Hamlet in Norfolk, England

Whitlingham is a small hamlet and former civil parish at the mouth of the River Wensum, now in the parish of Kirby Bedon, in the South Norfolk district of Norfolk, England. It is located 3 miles (5 km) east of Norwich, on the south bank of the River Yare, reached from Trowse along Whitlingham Lane. In 1931 the parish had a population of 99. On 1 April 1935 the parish was abolished and merged with Kirby Bedon.

==Church==
The round-towered church of St. Andrew was dilapidated about 1630, and for centuries was a picturesque ruin on the verge of a lofty precipice, overlooking the river. There is photographic evidence to suggest the ruins were prettified during the second half of the 19th century, with eroded parapets rebuilt, and new window tracery inserted. The round tower collapsed in 1940 and today the fragmentary ruins are very overgrown.
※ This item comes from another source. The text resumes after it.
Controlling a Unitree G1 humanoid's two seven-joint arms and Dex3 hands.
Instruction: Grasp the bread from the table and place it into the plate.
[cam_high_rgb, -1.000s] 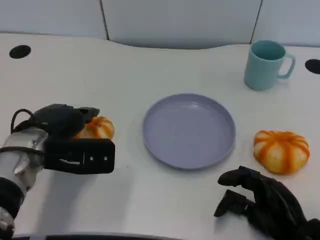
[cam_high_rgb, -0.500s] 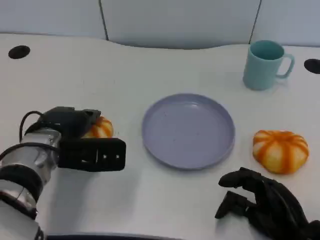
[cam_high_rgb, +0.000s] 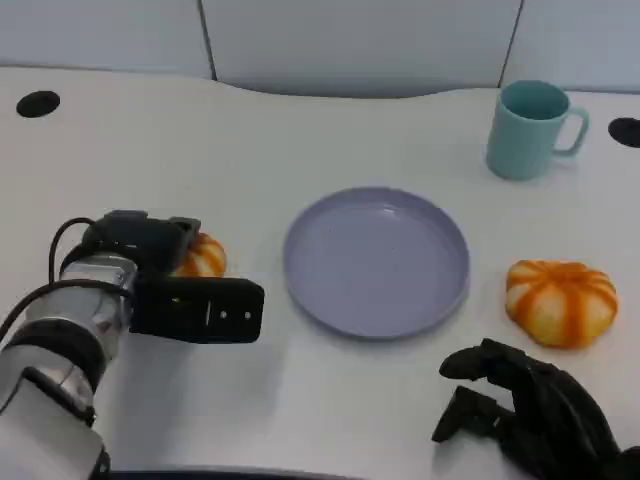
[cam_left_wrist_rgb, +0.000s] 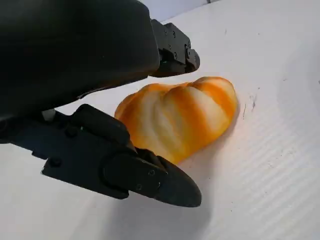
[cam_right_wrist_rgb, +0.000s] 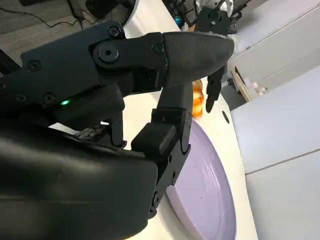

==Broads and country park==

View down the Great Broad to the outdoor education centre

The Great Broad at Whitlingham Park has been created through the process of gravel extraction. The extraction work at Whitlingham began in 1990 with the creation of the Little Broad. In 1995, work began on the Great Broad, with the quarry removing around 220,000 tonnes of material a year.

The quarry is owned and was run by Lafarge Aggregates. The Whitlingham Quarry is now closed and has been turned into a car park and campsite for the country park users.

Gravel from Whitlingham was used on construction projects in the city such as the Castle Mall, The Forum, and the redevelopment of the old Nestlé site into the Chapelfield shopping centre.

An activity centre was built on the south bank of the Great Broad; construction was funded by the National Lottery and Sport England and the centre is run by Norfolk County Council. Norfolk County Council leases the Great Broad from the Crown Point Estate which is represented by the Whitlingham Charitable Trust.

The Little Broad had a beach. Following a fatal accident in late 2008, swimming has been discouraged. There was a further double drowning in 2015 on the third broad on the Thorpe side of the river. The Broads Authority is planning to bring in byelaws to make swimming illegal, except in organised groups run through the Whitlingham Adventure Centre. Such events include the annual Norwich Triathlon in July.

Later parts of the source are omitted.